> WHAT IS EXPECTED
Your answer must consist of the lines running from the one that holds "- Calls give" to the end of the data, copied exactly.

> RAW DATA
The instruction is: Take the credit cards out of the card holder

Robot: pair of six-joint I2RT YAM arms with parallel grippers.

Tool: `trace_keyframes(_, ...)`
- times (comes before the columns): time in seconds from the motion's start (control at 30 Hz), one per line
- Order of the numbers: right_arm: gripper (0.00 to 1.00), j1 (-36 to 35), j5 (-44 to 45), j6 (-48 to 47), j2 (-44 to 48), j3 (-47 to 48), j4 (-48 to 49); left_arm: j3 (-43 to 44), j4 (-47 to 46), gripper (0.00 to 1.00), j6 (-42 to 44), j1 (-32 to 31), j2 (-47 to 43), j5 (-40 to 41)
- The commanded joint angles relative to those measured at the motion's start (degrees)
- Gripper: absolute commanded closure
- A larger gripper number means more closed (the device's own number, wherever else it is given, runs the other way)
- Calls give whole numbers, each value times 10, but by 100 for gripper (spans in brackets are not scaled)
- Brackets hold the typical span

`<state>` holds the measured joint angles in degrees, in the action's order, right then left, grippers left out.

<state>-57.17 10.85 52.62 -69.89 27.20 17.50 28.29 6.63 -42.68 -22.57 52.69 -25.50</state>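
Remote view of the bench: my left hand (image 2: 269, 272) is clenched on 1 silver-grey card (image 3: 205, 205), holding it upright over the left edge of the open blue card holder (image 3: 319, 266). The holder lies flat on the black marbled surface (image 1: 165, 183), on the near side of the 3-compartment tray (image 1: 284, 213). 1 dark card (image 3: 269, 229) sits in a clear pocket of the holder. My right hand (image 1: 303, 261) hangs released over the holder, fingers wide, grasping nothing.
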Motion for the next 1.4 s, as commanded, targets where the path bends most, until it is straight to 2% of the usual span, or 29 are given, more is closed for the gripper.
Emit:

> RESULT BELOW
- Calls give whole numbers, each value times 10, but by 100 for gripper (spans in brackets are not scaled)
- Brackets hold the typical span

`<state>` holds the measured joint angles in degrees, in the action's order, right then left, grippers left out.

<state>-57.17 10.85 52.62 -69.89 27.20 17.50 28.29 6.63 -42.68 -22.57 52.69 -25.50</state>
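Remote view of the bench: my left hand (image 2: 269, 272) is clenched on 1 silver-grey card (image 3: 205, 205), holding it upright over the left edge of the open blue card holder (image 3: 319, 266). The holder lies flat on the black marbled surface (image 1: 165, 183), on the near side of the 3-compartment tray (image 1: 284, 213). 1 dark card (image 3: 269, 229) sits in a clear pocket of the holder. My right hand (image 1: 303, 261) hangs released over the holder, fingers wide, grasping nothing.
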Motion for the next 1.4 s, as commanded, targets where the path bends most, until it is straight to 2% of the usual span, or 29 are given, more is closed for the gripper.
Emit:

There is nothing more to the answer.